Proportional voting system would benefit the LP

LP News Archive
Bill Redpath
October 1995
text is a cache of http://www.lp.org/lpn/9510-proportion.html

As an LP member for 11 years, many times I have heard the claim that the two-party system is near an end. And not just by Libertarians.

Oh, how I wish that were so.

True, about 150 Libertarians currently hold public office (and that is double the number of two years ago), and 6 percent of the votes cast for the U.S. House in 1994 went to independent and third-party candidates. Polls show that over 50 percent of the American people would like to see a third major party. And a recent poll estimated that 22 percent of the American public is at least fairly libertarian.

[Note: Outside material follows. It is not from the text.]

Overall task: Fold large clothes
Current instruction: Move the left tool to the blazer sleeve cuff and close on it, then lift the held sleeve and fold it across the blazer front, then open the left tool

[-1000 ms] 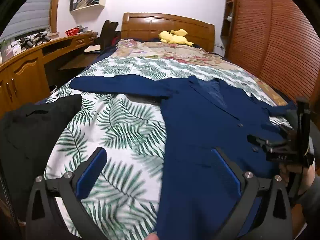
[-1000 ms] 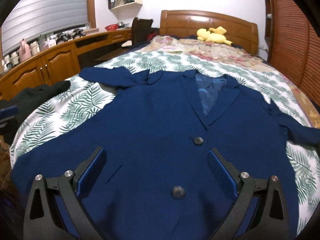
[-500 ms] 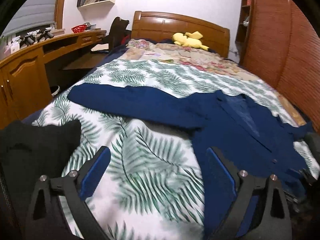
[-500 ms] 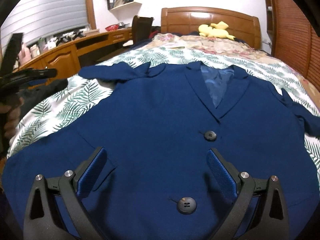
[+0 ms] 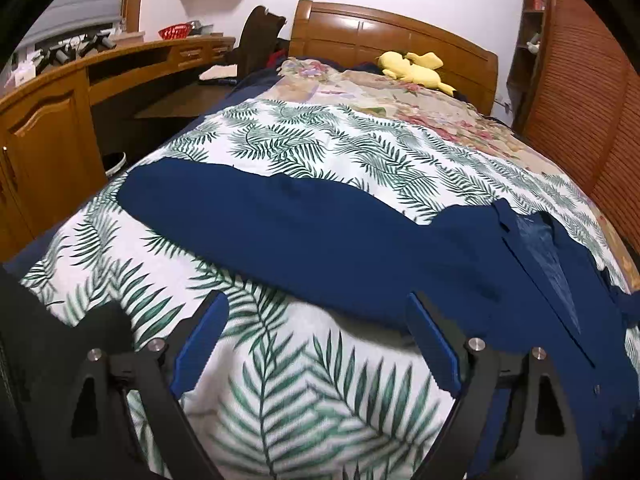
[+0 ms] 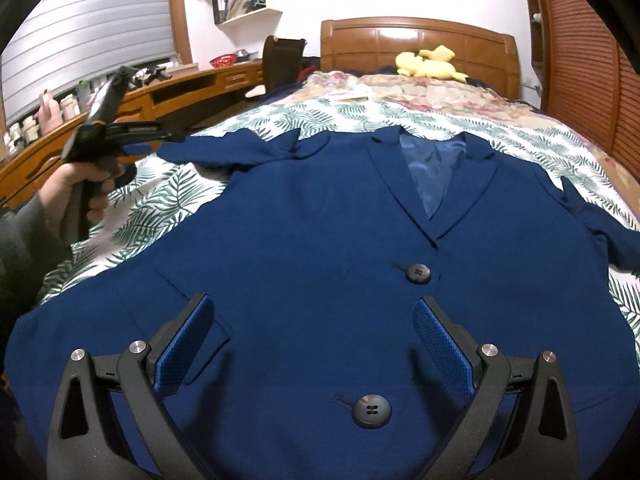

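Left gripper [image 5: 318,340]: fingers [image 5: 200,344] spread with nothing between them, though the gap has just been narrowing; they hover over bare bedspread [image 5: 304,396], just short of the jacket's [image 5: 520,280] outstretched sleeve [image 5: 280,224]. Right gripper [image 6: 314,344]: fingers [image 6: 444,352] likewise spread and empty, poised above the jacket's lower front between its two buttons, the lower button [image 6: 372,410] nearest the fingers and the upper button [image 6: 418,272] beyond. The jacket, navy, lies face up and flat on the bed, collar [image 6: 434,160] toward the headboard [image 6: 420,46], one sleeve stretched sideways away from the body. A hand [image 6: 80,196] grips the left gripper's handle beside the jacket. A black garment [image 5: 44,364] lies off the sleeve's near side. A yellow toy [image 5: 416,70] rests beyond the collar.
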Tool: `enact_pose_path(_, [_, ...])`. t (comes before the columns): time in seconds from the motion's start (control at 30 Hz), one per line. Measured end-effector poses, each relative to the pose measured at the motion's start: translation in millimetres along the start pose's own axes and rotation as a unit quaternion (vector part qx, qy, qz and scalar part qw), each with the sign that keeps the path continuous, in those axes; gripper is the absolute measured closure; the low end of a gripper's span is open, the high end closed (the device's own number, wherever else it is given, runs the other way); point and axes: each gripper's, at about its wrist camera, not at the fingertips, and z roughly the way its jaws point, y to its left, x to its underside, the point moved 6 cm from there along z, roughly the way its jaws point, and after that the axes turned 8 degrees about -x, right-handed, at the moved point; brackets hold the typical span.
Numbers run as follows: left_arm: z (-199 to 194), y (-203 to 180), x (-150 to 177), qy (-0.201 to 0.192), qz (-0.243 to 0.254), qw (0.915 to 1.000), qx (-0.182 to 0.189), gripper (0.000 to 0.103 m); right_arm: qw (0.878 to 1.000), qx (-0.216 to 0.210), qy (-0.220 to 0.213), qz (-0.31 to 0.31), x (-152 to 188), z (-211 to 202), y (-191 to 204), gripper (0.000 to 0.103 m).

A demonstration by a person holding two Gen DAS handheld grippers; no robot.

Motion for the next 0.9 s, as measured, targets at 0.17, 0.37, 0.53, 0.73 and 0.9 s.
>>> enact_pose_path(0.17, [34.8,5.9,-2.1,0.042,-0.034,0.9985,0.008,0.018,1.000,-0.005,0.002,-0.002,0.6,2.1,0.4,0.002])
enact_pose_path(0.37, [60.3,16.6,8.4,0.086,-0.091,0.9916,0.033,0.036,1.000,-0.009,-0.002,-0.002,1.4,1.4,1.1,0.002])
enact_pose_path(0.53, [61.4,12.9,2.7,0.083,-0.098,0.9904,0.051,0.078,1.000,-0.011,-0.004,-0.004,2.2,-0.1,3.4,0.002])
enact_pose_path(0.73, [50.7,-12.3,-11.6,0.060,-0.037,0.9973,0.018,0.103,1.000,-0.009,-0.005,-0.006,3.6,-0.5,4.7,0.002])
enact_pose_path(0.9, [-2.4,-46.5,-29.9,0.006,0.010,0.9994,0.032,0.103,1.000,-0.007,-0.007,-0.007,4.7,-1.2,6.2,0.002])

So, is the two-party system approaching extinction? Are we about to witness the birth of a multi-party system in America, with the Libertarian Party right up there with the Republicans and Democrats?

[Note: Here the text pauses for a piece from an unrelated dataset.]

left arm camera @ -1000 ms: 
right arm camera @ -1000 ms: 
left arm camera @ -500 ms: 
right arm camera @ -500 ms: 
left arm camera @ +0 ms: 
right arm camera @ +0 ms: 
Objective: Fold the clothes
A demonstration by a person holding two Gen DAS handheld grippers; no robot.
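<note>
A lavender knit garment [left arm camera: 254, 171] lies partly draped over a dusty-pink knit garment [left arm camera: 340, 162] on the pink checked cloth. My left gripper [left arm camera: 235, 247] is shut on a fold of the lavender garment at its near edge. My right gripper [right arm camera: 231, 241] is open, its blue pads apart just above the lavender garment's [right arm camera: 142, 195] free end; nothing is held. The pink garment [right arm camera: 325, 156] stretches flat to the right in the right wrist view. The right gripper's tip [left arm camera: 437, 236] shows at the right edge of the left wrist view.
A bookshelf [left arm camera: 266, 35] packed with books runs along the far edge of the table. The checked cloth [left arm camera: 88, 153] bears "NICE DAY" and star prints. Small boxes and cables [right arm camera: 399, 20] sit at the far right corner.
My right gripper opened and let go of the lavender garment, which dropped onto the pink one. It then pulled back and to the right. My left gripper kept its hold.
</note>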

Don't bet on it. At least not as long as we maintain our present system of voting. The U.S. is among the few democracies (all descendants of the United Kingdom) of the world that retain a Single Member Plurality (SMP) voting system. We divide legislatures into single member districts, voters have only one vote to cast, and only the person receiving the most votes wins. Under such a system, the game for candidates for public office becomes one of trying to be all things to all voters and to offend the fewest people possible. This is why candidates don't take detailed or controversial positions. If you take six positions, each of which offend 10 percent of the electorate, you're finished. De-emphasis of issues and thematic campaigns, so roundly criticized as being problems of the American political system, are nearly an inevitable result of our SMP voting system. This system is "winner take all", the most egregious form of which is our Electoral College. With "winner take all", a significant portion of the electorate, including Libertarians, end up without any true representation in legislatures.

Other results of SMP voting are voter alienation, low voter turnout, the perception (and reality) of wasted votes, district gerrymandering, candidates appealing to "the center" (translation: avoiding the issues), and the resultant two-party monopoly. District gerrymandering engineers the results of elections before they occur through the blatantly political drawing of district boundaries. And with more sophisticated population data and computer technology, gerrymandering will only get worse. Libertarians should be bothered by this both philosophically and pragmatically.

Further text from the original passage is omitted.